• EXERCISE MATERIAL:
=== Section Start ===

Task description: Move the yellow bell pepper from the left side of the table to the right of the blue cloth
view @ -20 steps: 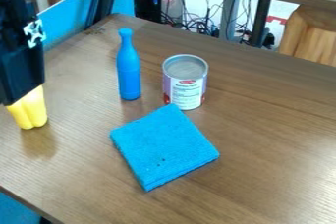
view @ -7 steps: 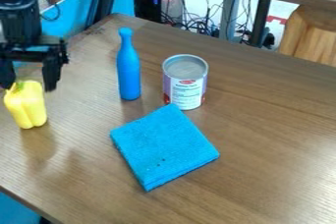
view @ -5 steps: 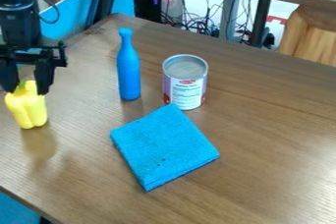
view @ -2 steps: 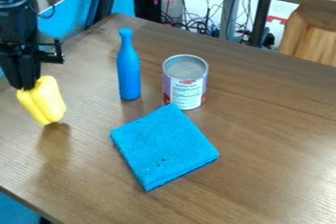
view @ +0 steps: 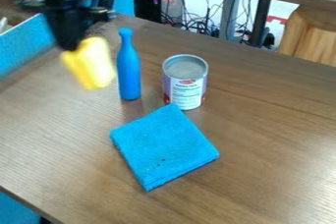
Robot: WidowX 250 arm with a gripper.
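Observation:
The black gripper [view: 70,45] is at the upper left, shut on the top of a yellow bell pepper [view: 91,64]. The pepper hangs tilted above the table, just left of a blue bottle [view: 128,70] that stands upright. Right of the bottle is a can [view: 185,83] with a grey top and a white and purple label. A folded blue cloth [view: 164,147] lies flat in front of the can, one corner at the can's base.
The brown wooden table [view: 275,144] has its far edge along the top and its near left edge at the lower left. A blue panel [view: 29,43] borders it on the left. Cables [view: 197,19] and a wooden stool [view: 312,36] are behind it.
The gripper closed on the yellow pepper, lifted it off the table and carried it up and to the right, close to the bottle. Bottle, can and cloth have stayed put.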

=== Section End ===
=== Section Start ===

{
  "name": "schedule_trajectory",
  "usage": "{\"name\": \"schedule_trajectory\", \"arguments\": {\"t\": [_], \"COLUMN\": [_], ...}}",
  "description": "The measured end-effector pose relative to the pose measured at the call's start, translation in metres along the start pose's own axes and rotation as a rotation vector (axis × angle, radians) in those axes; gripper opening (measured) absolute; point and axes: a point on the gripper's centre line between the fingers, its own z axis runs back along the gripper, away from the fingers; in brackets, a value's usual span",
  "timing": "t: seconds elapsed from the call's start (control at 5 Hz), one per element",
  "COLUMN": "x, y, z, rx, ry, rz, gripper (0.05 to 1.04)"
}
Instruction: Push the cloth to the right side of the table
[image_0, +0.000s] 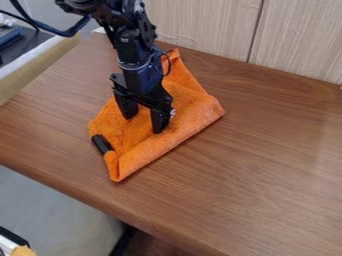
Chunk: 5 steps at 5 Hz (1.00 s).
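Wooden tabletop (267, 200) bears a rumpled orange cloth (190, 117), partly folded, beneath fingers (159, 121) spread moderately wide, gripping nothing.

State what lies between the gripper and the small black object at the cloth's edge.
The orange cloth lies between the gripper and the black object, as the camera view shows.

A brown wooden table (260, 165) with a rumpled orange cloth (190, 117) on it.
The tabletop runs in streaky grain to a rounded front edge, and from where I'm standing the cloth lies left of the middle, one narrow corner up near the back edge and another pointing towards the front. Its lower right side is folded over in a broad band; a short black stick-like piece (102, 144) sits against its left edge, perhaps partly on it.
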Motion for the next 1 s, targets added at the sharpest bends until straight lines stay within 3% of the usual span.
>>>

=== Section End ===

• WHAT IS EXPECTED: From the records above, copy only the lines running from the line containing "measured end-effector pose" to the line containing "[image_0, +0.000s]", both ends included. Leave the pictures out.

• SOLUTION FOR THIS TASK:
  "description": "The measured end-effector pose relative to the pose measured at the call's start, translation in metres along the start pose's own axes and rotation as a rotation vector (axis × angle, radians) in those axes; gripper opening (measured) absolute; point and axes: a point on the gripper's centre line between the fingers, its own z axis runs back along the gripper, away from the fingers; in brackets, a value's usual span",
  "timing": "t: seconds elapsed from the call's start (control at 5 Hz), one per element",
  "COLUMN": "x, y, z, rx, ry, rz, gripper (0.05 to 1.04)"
}
Instruction: Push the cloth to the right side of the table
[image_0, +0.000s] 

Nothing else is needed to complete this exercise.